The ability of sperm to move efficiently, known as motility, is required for natural conception. Sperm must swim through the female reproductive tract to reach and fertilize the egg. Immotile sperm describes a condition where sperm do not move at all or move so poorly that they cannot successfully navigate this path. The medical term for reduced sperm motility is asthenozoospermia, a factor that significantly contributes to male-factor infertility.
Understanding Immotile Sperm
Immotile sperm are typically categorized by the complete absence of movement, which is classified as Grade D motility during a semen analysis. Motility is generally divided into several grades, with Grade A representing fast, progressive movement and Grade C describing non-progressive sperm that move their tails but fail to travel forward effectively. When less than 42% of the sperm in an ejaculate show any movement, the condition of asthenozoospermia is diagnosed.
The distinction between a sperm that is alive but unable to move and one that is immotile because it is dead is significant. Complete asthenozoospermia, where 100% of sperm are immotile, can include viable but structurally defective sperm. In contrast, necrozoospermia is a severe condition defined by a high percentage of non-viable, or dead, sperm cells. This difference is important because a living, non-moving sperm still contains viable genetic material that can be used for fertilization, impacting the selection of fertility treatment.
Causes of Poor or Absent Sperm Motility
The factors contributing to poor or absent sperm motility are varied and can be broadly categorized into structural, physiological, and external influences. Structural defects often involve the sperm flagellum, which is the tail responsible for movement. These defects can be genetic, such as those seen in primary ciliary dyskinesia, where the internal components of the tail are dysfunctional.
Physiological causes frequently involve conditions that disrupt the environment necessary for healthy sperm development and function. Hormonal imbalances can interfere with the production and maturation of motile sperm. Infections, such as epididymitis or other infections in the urinary or reproductive tract, can lead to inflammation that damages sperm or alters the seminal fluid. Another common physiological cause is varicocele, where enlarged veins in the scrotum increase the local temperature, negatively impacting sperm quality and motility.
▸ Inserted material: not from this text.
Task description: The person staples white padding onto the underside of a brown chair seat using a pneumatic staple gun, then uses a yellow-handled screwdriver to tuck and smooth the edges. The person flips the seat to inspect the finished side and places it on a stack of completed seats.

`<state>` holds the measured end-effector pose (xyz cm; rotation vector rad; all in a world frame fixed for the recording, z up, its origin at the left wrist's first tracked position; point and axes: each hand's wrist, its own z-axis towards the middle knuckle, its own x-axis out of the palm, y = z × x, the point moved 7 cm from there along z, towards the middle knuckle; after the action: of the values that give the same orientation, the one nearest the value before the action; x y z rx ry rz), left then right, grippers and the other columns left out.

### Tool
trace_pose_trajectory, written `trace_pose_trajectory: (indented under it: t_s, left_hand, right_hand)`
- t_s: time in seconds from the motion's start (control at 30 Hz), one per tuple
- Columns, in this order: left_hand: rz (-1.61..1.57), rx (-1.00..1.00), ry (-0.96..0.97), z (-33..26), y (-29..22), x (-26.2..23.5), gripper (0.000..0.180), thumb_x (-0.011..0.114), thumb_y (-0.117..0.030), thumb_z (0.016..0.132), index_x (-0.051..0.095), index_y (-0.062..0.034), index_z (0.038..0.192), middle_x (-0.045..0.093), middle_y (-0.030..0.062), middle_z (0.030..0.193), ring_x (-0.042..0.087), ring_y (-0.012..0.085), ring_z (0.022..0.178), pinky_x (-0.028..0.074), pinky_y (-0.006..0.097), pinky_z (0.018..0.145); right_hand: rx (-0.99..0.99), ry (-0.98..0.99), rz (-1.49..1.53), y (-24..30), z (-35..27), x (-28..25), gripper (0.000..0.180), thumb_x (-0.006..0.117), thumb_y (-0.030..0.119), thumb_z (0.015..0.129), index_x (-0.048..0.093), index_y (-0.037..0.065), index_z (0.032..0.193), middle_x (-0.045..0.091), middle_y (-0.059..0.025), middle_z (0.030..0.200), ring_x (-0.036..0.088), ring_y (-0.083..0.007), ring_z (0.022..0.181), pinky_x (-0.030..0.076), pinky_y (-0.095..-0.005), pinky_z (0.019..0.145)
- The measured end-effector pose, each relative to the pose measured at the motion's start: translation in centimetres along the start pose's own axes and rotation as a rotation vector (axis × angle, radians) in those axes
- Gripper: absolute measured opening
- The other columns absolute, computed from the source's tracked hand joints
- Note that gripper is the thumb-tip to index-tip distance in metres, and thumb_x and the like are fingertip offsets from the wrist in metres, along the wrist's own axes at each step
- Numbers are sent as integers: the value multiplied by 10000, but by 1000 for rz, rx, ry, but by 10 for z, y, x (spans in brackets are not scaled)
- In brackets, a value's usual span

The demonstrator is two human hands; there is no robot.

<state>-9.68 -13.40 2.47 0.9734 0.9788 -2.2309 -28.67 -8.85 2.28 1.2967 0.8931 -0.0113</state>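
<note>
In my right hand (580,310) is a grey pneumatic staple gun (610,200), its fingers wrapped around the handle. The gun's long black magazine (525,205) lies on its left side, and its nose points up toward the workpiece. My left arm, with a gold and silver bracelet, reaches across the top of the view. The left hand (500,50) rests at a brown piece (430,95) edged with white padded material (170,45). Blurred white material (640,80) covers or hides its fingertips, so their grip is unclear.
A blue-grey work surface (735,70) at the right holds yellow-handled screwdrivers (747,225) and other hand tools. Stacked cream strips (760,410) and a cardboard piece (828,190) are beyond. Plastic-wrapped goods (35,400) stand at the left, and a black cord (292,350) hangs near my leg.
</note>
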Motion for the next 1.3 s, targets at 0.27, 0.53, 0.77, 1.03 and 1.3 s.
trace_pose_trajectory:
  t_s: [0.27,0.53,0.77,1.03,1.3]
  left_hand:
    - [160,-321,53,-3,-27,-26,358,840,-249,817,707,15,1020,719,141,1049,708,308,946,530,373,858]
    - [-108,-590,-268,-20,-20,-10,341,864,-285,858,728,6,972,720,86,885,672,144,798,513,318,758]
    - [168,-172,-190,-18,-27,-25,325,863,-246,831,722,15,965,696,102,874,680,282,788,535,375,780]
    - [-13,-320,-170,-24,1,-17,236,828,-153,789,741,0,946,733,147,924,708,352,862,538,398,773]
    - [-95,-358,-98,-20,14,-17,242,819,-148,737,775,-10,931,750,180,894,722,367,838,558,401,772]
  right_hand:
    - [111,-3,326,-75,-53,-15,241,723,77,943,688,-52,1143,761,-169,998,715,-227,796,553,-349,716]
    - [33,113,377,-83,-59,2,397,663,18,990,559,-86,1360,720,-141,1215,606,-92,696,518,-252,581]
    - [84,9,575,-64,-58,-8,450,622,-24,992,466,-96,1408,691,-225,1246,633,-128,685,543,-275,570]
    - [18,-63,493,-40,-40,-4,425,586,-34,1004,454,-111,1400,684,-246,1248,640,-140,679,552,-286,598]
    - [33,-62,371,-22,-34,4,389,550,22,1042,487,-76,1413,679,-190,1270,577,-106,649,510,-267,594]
Lifestyle and environmental factors also influence sperm movement. Exposure to excessive heat from sources like hot tubs, saunas, or prolonged sitting can raise the scrotal temperature above the ideal level for sperm health. Smoking, including both tobacco and marijuana, introduces toxins that damage spermatozoa and reduce motility. A poor diet leading to nutrient deficiencies, excessive alcohol consumption, and some medications can also impair the sperm’s ability to swim.
How Immotility is Diagnosed
Diagnosis of immotility begins with a standard semen analysis, which is the cornerstone of male fertility testing. This test evaluates several key parameters, including sperm concentration and morphology, but focuses heavily on the percentage and quality of motility. The analysis determines what percentage of sperm are moving and categorizes their movement into the specific motility grades.
If a sample shows very low or 100% immotility, specialized tests are performed to determine sperm viability and distinguish between living, non-moving sperm and dead sperm. Dye exclusion assays, such as the Eosin-Nigrosin stain, work by using a dye that cannot penetrate the intact membrane of a living cell but stains a dead cell. However, this method kills the sperm, making them unsuitable for use in fertilization procedures.
The hypo-osmotic swelling (HOS) test is another viability assay that is compatible with subsequent fertility treatments. This test exposes the sperm to a low-concentration solution; if the sperm membrane is intact, water rushes in, causing the tail to swell or curl. Identifying viable, immotile sperm confirms the presence of intact genetic material necessary for assisted reproduction.
Fertility Solutions for Immotile Sperm
When conception is desired, the presence of immotile sperm usually necessitates the use of Assisted Reproductive Technology (ART). Standard in vitro fertilization (IVF) is often ineffective in cases of severe immotility because the sperm cannot swim to penetrate the egg on their own. A successful solution for this condition is Intracytoplasmic Sperm Injection, or ICSI.
ICSI involves selecting a single sperm and injecting it directly into the center of the egg. This technique bypasses the need for the sperm to swim or penetrate the egg’s outer layer, making it highly effective even when sperm are completely immotile. For samples with 100% immotility, advanced laboratory techniques are used to ensure the selected sperm is alive.
Laser-Assisted Immotile Sperm Selection (LAISS) is one such method used to identify viable sperm without compromising their integrity. A non-contact laser is briefly applied to the tip of a non-moving sperm’s tail. A viable sperm will exhibit a curling reaction in its tail due to the laser pulse, indicating an intact, functional membrane. The sperm that shows this reaction is immediately selected for use in the ICSI procedure, leading to comparable fertilization rates to those achieved with motile sperm.